* **Try it**: Using the records below, quote only the span that opens with the line containing "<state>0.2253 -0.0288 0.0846" and closes with the line containing "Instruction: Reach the", exactly and inclusively.

==== Given entries

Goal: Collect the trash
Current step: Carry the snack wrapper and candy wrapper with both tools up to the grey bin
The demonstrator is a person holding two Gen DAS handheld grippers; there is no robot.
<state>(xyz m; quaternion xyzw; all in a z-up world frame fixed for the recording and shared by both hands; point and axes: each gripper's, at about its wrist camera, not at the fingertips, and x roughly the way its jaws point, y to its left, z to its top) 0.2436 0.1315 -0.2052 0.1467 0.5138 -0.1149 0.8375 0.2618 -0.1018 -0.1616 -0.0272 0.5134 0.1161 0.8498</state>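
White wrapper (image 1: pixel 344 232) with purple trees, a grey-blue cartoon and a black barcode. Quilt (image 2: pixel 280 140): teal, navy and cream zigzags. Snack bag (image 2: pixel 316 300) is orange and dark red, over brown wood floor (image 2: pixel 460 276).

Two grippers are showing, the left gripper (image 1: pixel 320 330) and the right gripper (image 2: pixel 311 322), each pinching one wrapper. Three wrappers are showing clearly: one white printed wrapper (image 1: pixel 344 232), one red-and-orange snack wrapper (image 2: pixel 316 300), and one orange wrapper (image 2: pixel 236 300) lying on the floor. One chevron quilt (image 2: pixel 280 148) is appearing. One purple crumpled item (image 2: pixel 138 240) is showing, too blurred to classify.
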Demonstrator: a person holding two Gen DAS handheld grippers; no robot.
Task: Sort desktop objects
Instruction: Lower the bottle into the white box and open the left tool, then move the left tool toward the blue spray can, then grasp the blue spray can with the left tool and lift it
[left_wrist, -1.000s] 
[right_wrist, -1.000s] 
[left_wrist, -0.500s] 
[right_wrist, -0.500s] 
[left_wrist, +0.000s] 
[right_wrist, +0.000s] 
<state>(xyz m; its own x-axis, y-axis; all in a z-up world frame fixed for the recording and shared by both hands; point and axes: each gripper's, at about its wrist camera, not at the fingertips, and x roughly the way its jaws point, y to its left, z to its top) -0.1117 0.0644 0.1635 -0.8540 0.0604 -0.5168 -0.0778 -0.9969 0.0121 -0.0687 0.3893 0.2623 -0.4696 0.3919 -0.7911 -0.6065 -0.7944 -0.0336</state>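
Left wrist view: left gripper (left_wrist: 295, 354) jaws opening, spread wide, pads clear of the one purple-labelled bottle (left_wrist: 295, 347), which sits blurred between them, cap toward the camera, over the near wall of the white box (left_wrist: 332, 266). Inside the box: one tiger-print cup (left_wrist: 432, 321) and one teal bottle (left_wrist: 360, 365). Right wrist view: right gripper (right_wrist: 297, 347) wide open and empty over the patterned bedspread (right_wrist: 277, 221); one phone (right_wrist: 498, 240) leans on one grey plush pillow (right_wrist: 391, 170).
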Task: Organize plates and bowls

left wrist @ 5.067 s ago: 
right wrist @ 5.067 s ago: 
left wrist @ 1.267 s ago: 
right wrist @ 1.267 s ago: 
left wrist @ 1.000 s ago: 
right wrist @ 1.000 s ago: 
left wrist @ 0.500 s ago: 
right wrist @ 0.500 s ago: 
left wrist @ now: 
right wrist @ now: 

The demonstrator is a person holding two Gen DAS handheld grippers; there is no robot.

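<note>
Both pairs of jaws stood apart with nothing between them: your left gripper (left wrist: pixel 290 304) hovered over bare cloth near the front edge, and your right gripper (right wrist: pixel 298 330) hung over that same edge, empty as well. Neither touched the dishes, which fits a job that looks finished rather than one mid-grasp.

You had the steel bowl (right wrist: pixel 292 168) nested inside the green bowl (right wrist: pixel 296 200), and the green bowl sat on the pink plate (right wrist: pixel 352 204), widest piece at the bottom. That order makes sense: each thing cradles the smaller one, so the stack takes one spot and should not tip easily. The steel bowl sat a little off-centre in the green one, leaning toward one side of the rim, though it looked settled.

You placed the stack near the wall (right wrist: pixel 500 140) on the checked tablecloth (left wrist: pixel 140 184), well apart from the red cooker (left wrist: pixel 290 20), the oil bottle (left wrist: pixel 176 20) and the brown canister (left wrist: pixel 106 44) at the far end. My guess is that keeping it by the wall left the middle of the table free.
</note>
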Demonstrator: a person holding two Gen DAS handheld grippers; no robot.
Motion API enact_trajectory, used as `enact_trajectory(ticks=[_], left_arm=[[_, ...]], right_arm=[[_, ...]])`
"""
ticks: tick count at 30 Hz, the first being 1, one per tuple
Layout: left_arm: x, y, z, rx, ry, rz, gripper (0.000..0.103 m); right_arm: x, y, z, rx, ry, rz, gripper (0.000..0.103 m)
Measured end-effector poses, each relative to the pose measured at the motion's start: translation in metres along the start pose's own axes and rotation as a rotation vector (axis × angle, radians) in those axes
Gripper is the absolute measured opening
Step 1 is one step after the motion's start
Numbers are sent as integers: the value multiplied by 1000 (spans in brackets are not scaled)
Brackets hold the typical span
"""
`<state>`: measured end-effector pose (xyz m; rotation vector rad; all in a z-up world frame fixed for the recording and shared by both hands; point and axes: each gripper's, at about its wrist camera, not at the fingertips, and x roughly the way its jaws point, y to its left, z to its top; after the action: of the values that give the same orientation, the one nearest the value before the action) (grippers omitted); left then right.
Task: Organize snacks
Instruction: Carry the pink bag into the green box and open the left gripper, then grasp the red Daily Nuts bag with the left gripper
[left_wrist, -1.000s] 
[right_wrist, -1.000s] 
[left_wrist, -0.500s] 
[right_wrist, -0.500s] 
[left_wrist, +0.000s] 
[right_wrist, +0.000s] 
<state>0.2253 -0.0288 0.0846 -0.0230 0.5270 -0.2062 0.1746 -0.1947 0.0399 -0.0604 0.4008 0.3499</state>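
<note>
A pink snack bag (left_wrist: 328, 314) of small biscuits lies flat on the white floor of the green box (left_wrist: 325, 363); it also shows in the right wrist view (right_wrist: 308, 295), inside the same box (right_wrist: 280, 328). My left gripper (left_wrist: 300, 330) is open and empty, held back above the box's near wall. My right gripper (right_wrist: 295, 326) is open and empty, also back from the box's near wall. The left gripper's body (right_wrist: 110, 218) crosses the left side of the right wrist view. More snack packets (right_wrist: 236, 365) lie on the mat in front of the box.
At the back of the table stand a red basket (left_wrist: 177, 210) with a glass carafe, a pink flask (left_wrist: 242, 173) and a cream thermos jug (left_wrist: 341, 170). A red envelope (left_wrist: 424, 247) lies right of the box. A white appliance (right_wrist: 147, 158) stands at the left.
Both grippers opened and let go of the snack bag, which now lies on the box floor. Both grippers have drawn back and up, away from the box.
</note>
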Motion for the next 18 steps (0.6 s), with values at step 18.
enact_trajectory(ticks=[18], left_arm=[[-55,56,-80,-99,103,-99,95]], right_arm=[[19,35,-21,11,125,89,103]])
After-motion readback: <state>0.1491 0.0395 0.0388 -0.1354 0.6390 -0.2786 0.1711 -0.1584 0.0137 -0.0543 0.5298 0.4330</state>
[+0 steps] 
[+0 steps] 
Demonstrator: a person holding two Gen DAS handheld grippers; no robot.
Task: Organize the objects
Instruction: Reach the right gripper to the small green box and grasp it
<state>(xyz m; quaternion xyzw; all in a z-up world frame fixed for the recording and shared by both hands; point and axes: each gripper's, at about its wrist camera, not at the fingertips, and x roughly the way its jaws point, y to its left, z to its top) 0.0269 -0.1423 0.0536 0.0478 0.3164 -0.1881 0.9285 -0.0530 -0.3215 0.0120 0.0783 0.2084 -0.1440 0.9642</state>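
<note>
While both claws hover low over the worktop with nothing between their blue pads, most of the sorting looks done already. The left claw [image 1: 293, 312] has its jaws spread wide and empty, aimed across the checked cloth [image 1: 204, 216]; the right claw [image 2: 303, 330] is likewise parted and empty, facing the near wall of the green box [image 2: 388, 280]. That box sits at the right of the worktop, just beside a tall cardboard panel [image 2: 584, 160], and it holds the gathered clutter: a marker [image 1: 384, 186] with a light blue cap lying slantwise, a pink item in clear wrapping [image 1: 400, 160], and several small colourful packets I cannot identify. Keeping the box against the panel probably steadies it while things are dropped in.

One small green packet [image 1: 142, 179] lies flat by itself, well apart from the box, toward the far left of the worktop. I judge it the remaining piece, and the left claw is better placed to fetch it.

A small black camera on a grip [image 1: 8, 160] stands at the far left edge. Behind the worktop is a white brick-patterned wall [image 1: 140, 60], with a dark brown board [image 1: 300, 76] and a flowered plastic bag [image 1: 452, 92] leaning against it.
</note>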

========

* **Reply**:
<state>0.2253 -0.0288 0.0846 -0.0230 0.5270 -0.2062 0.1746 -0.1947 0.0399 -0.0604 0.4008 0.3499</state>
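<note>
A pink snack bag (left_wrist: 328, 314) of small biscuits lies flat on the white floor of the green box (left_wrist: 325, 363); it also shows in the right wrist view (right_wrist: 308, 295), inside the same box (right_wrist: 280, 328). My left gripper (left_wrist: 300, 330) is open and empty, held back above the box's near wall. My right gripper (right_wrist: 295, 326) is open and empty, also back from the box's near wall. The left gripper's body (right_wrist: 110, 218) crosses the left side of the right wrist view. More snack packets (right_wrist: 236, 365) lie on the mat in front of the box.
At the back of the table stand a red basket (left_wrist: 177, 210) with a glass carafe, a pink flask (left_wrist: 242, 173) and a cream thermos jug (left_wrist: 341, 170). A red envelope (left_wrist: 424, 247) lies right of the box. A white appliance (right_wrist: 147, 158) stands at the left.
Both grippers opened and let go of the snack bag, which now lies on the box floor. Both grippers have drawn back and up, away from the box.
</note>
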Motion for the next 18 steps (0.6 s), with values at step 18.
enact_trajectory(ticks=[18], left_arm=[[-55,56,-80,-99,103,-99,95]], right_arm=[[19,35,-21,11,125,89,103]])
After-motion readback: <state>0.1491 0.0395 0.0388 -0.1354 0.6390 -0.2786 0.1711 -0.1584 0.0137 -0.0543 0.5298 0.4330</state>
[+0 steps] 
[+0 steps] 
Demonstrator: a person holding two Gen DAS handheld grippers; no robot.
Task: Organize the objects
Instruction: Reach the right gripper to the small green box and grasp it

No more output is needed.